9. A Beautiful Day in the Neighborhood (Um Lindo Dia na Vizinhança)
Realmente não esperava que “A Beautiful Day in the Neighborhood” fosse passar perto de uma lista de melhores do ano. Tendo certo preconceito com uma produção hollywoodiana com um ator famoso recontando praticamente a mesma história de um excelente documentário do ano anterior, pensei que talvez seria apenas uma isca de Oscar como tantas outras. Bem, uma coisa não é mentira: o documentário sobre Fred Rogers, “Won’t You Be My Neighbor?“, recebeu atenção limitada e foi ofuscado na seqüência por outra produção de ficção. Felizmente, o resultado não tem nada de ofensivo, longe disso, ele honra a figura central da história como pode, em artifícios narrativos, em brincadeiras com o formato e na própria atuação de Tom Hanks. Se for pensar, o próprio Fred Rogers, com sua inabalável índole do bem, tentaria ver o lado positivo e ficaria feliz com duas produções respeitáveis em vez de se prender à injustiça do documentário. Foi necessário ver o filme para descobrir que há razão nesse pensamento.
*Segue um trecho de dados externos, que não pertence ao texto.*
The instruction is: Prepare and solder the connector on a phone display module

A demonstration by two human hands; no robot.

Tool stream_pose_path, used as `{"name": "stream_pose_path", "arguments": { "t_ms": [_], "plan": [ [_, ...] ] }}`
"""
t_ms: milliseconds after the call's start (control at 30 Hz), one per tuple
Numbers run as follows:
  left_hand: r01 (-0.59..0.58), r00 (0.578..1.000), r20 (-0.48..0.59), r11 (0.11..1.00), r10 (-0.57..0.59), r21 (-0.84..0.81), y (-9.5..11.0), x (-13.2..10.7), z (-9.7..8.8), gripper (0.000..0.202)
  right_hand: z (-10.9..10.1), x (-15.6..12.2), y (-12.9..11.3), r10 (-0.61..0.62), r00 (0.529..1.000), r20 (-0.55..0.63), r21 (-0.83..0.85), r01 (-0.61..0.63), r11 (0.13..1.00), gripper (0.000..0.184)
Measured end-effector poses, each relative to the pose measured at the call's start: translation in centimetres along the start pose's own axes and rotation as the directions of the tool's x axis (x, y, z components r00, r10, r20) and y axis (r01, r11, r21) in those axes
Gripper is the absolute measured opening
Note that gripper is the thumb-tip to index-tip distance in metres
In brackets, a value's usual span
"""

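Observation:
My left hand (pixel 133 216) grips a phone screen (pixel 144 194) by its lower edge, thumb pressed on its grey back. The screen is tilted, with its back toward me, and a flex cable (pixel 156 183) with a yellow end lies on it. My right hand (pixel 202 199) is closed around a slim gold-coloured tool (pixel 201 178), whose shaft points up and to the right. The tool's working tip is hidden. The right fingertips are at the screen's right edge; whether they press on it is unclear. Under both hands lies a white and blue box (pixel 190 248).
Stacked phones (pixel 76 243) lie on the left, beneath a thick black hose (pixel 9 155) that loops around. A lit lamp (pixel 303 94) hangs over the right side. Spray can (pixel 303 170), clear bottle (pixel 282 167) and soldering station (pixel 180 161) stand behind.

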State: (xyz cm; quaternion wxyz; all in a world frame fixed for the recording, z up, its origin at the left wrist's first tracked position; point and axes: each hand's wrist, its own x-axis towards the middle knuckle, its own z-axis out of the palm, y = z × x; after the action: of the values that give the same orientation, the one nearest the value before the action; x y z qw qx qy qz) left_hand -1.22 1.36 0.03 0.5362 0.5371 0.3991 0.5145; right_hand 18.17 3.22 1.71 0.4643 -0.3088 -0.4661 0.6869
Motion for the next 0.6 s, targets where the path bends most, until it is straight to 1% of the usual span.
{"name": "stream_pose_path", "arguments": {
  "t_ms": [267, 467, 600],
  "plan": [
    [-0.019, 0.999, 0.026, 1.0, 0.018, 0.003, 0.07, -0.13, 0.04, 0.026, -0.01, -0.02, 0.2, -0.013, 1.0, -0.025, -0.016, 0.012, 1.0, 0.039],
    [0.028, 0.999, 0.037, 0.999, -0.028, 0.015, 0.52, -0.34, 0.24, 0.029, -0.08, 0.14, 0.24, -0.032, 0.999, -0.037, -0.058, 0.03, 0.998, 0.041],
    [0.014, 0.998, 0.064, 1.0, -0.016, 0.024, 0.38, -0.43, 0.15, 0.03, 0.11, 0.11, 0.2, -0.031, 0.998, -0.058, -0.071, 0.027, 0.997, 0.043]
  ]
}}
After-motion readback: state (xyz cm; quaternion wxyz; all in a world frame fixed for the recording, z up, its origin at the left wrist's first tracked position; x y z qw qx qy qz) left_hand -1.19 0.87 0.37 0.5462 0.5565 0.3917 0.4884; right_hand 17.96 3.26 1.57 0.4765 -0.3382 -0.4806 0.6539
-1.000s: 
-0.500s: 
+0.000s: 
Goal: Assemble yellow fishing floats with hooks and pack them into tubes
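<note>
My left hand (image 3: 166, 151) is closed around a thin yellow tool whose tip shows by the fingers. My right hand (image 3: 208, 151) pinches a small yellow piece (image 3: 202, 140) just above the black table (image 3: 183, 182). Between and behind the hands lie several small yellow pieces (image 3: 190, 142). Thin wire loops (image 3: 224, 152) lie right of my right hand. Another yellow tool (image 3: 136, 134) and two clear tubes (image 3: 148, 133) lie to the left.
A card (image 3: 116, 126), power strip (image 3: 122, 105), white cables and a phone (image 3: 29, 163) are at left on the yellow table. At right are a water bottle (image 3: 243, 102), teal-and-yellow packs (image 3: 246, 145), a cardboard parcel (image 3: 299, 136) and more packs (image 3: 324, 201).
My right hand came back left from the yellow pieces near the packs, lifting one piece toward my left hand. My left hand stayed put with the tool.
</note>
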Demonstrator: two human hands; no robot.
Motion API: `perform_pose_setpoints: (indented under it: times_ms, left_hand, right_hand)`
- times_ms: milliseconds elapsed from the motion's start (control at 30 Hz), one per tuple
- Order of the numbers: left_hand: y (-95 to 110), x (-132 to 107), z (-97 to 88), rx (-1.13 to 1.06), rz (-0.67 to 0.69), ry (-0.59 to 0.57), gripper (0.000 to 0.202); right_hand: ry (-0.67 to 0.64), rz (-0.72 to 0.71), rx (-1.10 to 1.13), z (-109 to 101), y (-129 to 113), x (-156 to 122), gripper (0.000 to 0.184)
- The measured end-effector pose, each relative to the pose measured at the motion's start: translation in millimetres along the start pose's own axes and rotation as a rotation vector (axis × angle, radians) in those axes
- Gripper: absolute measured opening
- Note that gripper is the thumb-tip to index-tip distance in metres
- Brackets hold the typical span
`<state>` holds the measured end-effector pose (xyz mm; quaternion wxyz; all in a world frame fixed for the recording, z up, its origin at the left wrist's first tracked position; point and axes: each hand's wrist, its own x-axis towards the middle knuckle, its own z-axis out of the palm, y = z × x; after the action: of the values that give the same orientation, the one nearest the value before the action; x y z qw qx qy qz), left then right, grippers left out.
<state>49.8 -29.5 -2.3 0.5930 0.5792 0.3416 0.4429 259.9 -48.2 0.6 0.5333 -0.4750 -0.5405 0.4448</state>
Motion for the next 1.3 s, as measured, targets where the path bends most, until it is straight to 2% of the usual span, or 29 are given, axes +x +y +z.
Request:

8. Knives Out (Entre Facas e Segredos)
Esse foi uma surpresa. Ainda havia muitos narizes torcidos para Rian Johnson depois de “Star Wars: The Last Jedi“. Muitos pareciam o querer longe da galáxia muito, muito distante, talvez longe de qualquer coisa com seu nome, outros não odiaram tanto o filme nem sentiram empolgação pelos novos projetos do diretor. Aparentemente aconteceu que a memória do público foi curta ou sua índole, clemente o bastante para ir aos cinemas e ver do que se tratava seu novo trabalho. Nada de sabres de luz e espaçonaves, “Knives Out” traz uma história de detetive à moda antiga, com uma morte misteriosa e gente suspeita demais para que o caso seja descartado como uma ocasião inofensiva. Devo admitir que não esperava nada e fui surpreendido ao encontrar um filme até melhor do que a reputação que vinha sendo construída pelos comentários alheios. Mesmo não sendo desprovido de pequenos problemas aqui e ali, tudo funciona por causa da aliança sagrada do roteiro inteligente com um elenco que ostenta orgulhosamente seu sucesso em fazer humor e suspense funcionarem ao mesmo tempo.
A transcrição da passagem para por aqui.